ACTIVITY: Copy the listing below line for line, starting at its first line and ending with the line that has "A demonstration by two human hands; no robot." in it. Add nothing.

========

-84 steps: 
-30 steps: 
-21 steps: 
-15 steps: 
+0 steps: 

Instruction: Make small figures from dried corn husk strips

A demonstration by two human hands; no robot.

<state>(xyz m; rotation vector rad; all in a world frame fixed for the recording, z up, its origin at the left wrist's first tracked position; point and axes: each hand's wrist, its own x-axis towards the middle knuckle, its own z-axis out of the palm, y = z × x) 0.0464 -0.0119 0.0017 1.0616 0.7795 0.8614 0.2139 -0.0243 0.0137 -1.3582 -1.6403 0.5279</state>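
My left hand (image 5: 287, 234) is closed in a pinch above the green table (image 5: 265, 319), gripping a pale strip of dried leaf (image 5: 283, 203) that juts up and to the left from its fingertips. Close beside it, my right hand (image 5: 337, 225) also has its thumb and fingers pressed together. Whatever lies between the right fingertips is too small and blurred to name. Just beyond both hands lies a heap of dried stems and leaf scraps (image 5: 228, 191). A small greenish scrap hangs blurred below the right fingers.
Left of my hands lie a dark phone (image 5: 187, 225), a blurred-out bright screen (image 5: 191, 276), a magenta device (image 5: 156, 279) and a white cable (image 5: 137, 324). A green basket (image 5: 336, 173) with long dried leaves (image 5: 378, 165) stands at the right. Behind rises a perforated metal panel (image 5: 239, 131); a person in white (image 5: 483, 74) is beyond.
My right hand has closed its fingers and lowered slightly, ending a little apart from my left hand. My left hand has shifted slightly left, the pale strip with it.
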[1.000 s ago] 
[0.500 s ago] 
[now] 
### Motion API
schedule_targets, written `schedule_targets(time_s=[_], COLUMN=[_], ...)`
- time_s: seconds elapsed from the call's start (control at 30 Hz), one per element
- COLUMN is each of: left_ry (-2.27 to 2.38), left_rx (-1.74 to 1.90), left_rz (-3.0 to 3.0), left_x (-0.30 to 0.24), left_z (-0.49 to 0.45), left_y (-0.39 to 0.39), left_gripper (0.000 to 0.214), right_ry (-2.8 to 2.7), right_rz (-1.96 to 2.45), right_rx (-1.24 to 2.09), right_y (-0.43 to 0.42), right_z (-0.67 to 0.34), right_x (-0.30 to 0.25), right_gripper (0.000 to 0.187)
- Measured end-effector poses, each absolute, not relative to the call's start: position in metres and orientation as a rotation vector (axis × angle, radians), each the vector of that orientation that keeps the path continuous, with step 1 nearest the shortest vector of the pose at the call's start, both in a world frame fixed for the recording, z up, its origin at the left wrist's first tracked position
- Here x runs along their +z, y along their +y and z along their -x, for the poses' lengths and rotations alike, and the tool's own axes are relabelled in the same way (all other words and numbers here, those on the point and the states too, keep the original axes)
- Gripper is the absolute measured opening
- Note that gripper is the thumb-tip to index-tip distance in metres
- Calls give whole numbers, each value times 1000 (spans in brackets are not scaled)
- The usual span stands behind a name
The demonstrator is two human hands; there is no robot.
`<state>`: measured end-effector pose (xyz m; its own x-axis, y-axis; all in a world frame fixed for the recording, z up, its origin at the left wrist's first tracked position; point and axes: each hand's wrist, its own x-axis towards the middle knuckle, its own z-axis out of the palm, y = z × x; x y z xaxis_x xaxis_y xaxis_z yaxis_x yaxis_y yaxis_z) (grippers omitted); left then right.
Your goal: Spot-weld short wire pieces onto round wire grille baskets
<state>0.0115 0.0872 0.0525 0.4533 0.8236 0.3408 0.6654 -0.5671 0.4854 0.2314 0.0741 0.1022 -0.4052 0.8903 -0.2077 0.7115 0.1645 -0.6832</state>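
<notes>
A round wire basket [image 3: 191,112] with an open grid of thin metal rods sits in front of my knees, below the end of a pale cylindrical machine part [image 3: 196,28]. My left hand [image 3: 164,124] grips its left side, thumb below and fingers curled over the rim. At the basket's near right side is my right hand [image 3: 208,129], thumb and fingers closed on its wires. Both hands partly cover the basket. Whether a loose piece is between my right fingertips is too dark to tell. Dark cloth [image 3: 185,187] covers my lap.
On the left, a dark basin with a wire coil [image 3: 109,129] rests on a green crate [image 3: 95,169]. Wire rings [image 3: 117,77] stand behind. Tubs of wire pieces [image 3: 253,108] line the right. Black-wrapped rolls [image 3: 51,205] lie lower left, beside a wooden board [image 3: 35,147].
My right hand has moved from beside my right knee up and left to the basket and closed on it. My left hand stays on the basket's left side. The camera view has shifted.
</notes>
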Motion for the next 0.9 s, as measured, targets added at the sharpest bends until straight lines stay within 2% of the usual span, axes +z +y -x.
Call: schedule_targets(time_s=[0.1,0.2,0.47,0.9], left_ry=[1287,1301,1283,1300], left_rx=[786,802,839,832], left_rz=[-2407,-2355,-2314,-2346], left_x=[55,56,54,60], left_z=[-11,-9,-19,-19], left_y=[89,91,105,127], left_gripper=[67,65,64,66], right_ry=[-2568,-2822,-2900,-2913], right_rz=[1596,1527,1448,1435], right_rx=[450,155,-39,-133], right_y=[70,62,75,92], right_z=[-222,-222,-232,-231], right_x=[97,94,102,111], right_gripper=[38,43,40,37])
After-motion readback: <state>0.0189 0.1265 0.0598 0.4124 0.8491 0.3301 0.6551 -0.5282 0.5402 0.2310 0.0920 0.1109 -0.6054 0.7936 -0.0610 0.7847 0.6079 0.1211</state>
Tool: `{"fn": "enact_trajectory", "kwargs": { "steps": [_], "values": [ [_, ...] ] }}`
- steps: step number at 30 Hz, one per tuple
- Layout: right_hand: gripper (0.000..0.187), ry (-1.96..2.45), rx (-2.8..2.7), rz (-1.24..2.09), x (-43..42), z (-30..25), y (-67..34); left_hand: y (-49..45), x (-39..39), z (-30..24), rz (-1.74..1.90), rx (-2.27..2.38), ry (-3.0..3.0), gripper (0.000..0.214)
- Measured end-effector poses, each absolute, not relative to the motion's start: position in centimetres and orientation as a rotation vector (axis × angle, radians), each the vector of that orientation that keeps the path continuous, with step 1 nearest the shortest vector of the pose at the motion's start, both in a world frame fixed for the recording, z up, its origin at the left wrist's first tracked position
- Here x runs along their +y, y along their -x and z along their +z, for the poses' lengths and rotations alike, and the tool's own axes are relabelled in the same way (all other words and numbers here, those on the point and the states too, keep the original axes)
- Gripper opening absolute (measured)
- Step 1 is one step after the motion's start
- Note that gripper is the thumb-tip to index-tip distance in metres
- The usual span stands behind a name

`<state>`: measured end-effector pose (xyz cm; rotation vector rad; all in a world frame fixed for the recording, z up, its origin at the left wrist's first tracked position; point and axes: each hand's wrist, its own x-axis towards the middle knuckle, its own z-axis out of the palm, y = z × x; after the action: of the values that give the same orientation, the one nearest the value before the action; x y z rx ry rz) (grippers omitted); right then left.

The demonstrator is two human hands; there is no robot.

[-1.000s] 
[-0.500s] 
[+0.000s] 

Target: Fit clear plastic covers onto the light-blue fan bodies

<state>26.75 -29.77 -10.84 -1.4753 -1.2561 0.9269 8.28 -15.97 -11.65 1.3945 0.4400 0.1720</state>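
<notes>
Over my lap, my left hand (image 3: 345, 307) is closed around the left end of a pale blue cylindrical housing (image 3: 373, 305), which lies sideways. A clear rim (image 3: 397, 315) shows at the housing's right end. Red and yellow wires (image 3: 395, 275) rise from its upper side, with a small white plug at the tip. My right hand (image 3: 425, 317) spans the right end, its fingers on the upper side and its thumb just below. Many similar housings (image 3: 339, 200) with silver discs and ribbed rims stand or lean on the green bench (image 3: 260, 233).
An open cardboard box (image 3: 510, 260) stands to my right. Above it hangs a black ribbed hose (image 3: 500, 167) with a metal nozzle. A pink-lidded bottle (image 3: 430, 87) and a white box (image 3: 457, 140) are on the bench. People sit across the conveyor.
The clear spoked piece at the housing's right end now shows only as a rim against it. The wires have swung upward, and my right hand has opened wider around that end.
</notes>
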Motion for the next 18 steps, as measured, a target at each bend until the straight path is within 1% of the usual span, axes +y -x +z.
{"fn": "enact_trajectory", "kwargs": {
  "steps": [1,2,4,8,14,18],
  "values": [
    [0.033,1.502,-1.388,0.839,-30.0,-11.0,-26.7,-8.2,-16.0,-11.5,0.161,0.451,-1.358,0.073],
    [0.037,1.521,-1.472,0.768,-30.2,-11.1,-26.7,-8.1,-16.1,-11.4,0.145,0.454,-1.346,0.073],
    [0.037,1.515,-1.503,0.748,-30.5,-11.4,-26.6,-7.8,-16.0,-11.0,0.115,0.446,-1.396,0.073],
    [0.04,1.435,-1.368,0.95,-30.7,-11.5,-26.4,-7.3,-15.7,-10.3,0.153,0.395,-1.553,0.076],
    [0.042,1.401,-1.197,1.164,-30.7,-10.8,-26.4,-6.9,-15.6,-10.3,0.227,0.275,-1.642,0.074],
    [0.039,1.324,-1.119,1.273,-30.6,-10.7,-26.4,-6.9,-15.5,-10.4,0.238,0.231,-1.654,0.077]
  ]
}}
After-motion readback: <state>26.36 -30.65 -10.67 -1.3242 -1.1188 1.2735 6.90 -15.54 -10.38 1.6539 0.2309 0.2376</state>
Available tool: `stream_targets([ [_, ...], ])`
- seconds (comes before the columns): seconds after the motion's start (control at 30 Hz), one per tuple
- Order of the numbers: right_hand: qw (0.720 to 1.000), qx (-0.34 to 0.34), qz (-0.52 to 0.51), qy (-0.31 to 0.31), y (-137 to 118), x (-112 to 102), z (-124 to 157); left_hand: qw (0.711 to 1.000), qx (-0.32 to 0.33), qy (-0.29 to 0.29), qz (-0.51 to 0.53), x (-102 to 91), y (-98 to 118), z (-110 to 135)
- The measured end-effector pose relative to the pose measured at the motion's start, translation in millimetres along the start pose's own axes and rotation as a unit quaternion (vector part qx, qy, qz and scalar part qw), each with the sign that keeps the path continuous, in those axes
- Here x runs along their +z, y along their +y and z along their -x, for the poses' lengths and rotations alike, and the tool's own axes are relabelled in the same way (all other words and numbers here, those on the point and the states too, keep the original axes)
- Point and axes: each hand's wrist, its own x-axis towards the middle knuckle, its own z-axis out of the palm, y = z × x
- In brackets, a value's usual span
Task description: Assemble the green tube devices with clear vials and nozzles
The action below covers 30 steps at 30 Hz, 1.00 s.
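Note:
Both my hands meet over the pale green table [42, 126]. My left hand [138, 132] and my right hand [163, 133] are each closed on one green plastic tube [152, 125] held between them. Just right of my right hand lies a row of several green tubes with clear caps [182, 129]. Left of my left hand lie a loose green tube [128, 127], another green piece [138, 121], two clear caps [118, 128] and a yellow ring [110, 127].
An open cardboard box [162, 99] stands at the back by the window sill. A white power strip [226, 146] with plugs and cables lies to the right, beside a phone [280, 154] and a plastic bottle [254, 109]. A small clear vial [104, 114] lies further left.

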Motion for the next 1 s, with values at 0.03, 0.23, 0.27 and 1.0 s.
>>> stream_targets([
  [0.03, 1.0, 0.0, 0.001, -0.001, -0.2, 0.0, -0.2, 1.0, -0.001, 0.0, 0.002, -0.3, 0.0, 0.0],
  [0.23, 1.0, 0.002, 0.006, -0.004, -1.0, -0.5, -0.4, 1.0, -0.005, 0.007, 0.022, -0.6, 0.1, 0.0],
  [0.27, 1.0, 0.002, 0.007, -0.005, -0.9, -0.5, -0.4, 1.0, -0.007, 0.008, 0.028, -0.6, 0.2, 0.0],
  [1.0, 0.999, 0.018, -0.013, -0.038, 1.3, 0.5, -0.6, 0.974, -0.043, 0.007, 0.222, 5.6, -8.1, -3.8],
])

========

REPLY:
-84 steps: 
-30 steps: 
-21 steps: 
-15 steps: 
+0 steps: 

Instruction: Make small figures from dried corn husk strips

A demonstration by two human hands; no robot.

No additional output is expected.